Aurora placed a hand on her husband’s arm, tracing the nail of her index finger along the outline of one of his many tattoos. Damon gritted his teeth, fighting off the ticklish sensation.
Aurora: Wait a minute, Puddin’. If her father’s a promoter, then that explains where her gross overconfidence comes from.
She smirked as she turned to the camera.
Aurora: Skye, you have a little something I like to call “Tori Spelling Syndrome.” Of course, instead of having the delusion that you can act, your delusion is that you can hang in the ring with the likes of Rebel Ink. Well, sorry to be the one to have to tell you this, but I’m afraid you’re going to end up the same way you did in your debut... as a LOSER!

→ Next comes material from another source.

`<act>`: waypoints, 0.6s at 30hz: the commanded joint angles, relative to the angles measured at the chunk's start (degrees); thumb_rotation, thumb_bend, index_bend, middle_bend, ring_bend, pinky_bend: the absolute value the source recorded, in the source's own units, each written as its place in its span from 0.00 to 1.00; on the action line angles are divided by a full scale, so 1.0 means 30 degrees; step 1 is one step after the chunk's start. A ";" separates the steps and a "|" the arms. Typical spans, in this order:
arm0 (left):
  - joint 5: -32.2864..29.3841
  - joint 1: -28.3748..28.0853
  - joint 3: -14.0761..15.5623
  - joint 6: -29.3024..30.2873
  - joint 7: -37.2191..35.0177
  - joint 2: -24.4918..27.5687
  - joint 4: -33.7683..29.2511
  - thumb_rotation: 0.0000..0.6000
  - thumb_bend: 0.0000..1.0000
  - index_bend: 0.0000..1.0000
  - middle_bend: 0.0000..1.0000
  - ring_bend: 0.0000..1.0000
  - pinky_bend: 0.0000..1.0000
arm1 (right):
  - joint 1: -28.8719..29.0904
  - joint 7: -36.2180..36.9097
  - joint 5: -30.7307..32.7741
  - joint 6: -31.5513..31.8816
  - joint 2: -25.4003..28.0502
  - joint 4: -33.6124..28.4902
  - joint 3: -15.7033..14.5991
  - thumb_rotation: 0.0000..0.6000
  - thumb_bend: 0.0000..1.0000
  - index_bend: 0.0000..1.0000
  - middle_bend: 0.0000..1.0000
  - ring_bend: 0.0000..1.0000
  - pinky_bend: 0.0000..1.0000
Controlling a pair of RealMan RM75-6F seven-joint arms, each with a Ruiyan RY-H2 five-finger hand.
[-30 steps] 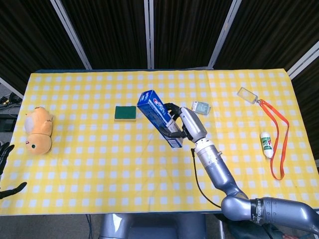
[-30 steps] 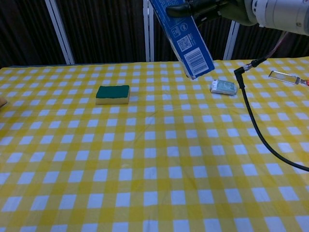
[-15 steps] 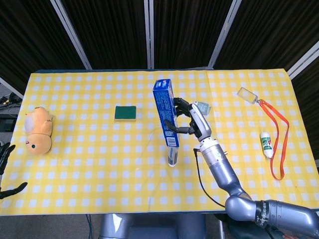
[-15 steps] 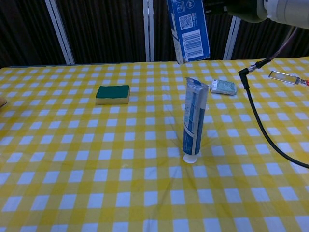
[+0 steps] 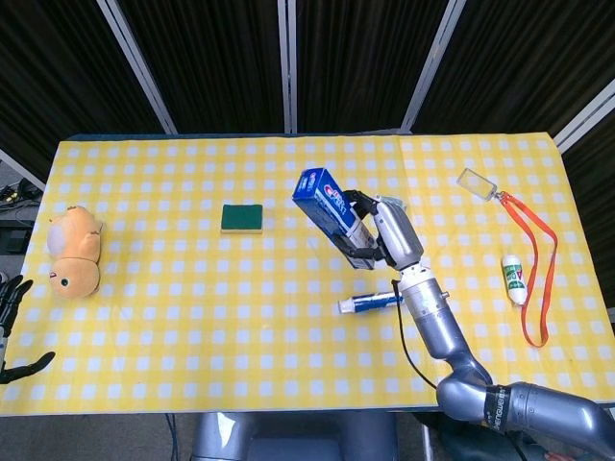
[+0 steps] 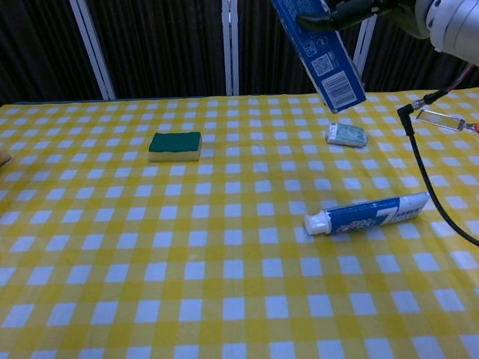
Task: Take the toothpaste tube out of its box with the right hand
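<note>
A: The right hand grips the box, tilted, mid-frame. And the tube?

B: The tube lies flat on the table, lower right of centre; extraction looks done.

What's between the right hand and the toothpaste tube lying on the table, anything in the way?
No separate object lies between them. The right hand holds the blue box tilted in the air, and the toothpaste tube lies flat on the tablecloth below it. The box itself fills that hand.
</note>
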 commanded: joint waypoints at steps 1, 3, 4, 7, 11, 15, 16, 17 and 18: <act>0.0041 -0.0010 0.0014 -0.0003 0.0068 -0.0021 -0.0018 1.00 0.00 0.00 0.00 0.00 0.00 | 0.0791 -0.4623 -0.3738 0.0428 0.0646 0.2747 -0.2144 1.00 0.41 0.57 0.59 0.50 0.45; 0.0074 -0.0009 0.0028 0.0005 0.0136 -0.0046 -0.0029 1.00 0.00 0.00 0.00 0.00 0.00 | 0.1108 -0.6208 -0.5057 0.0300 0.0742 0.4051 -0.2937 1.00 0.40 0.57 0.59 0.50 0.45; 0.0080 -0.0004 0.0032 0.0013 0.0167 -0.0059 -0.0040 1.00 0.00 0.00 0.00 0.00 0.00 | 0.1220 -0.6797 -0.5505 0.0194 0.0685 0.4719 -0.3300 1.00 0.40 0.57 0.59 0.50 0.45; 0.0054 -0.0002 0.0038 -0.0004 0.0215 -0.0076 -0.0041 1.00 0.00 0.00 0.00 0.00 0.00 | 0.1317 -0.7507 -0.5798 -0.0261 0.0264 0.6053 -0.3998 1.00 0.39 0.57 0.59 0.50 0.45; -0.0122 0.0011 -0.0008 -0.0034 0.0225 -0.0102 0.0020 1.00 0.00 0.00 0.00 0.00 0.00 | 0.1420 -0.7854 -0.5710 -0.0665 -0.0876 0.7861 -0.4497 1.00 0.36 0.56 0.58 0.50 0.46; -0.0318 -0.0029 -0.0052 -0.0172 0.0302 -0.0162 0.0098 1.00 0.00 0.00 0.00 0.00 0.00 | 0.1576 -0.8007 -0.5391 -0.0953 -0.1805 0.9024 -0.4539 1.00 0.22 0.49 0.51 0.45 0.45; -0.0328 -0.0031 -0.0054 -0.0179 0.0311 -0.0167 0.0103 1.00 0.00 0.00 0.00 0.00 0.00 | 0.1582 -0.8013 -0.5362 -0.0978 -0.1855 0.9080 -0.4542 1.00 0.14 0.40 0.44 0.40 0.42; -0.0348 -0.0034 -0.0057 -0.0192 0.0326 -0.0177 0.0112 1.00 0.00 0.00 0.00 0.00 0.00 | 0.1592 -0.8040 -0.5290 -0.1047 -0.1936 0.9161 -0.4551 1.00 0.09 0.33 0.37 0.34 0.39; -0.0363 -0.0036 -0.0060 -0.0201 0.0338 -0.0188 0.0118 1.00 0.00 0.00 0.00 0.00 0.00 | 0.1597 -0.8110 -0.5183 -0.1157 -0.1990 0.9208 -0.4564 1.00 0.03 0.22 0.27 0.25 0.33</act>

Newsflash... honey, you’re dealing with a team that has done nothing but destroy the tag team division in every organization we’ve ever worked for, and we’ve got the gold to back it up. #FSociety... reigning Tag Team Champions. NGW... that company closed down while we still held the titles. The only titles we don’t have are the Redemption Tag Team Championships, and even that’s just a matter of time before we lay claim to those as well. And while the last name of Graves is etched into the history books among the legends of tag team wrestling, where will you be? Flicking your hair back and forth like the spoiled little bitch that you are?
Damon: This Sunday at Glory, you two are going to be in for a hard lesson in humility, courtesy of Rebel Ink. Whether or not the lesson sinks in once the smoke clears is entirely up to you. But either way, this is just another step in our journey toward the Redemption Tag Team Championships.
Enjoy eating our dust, girls.
One more time, the newlyweds raised their glasses, toasting each other before Damon reached over and turned the camera off.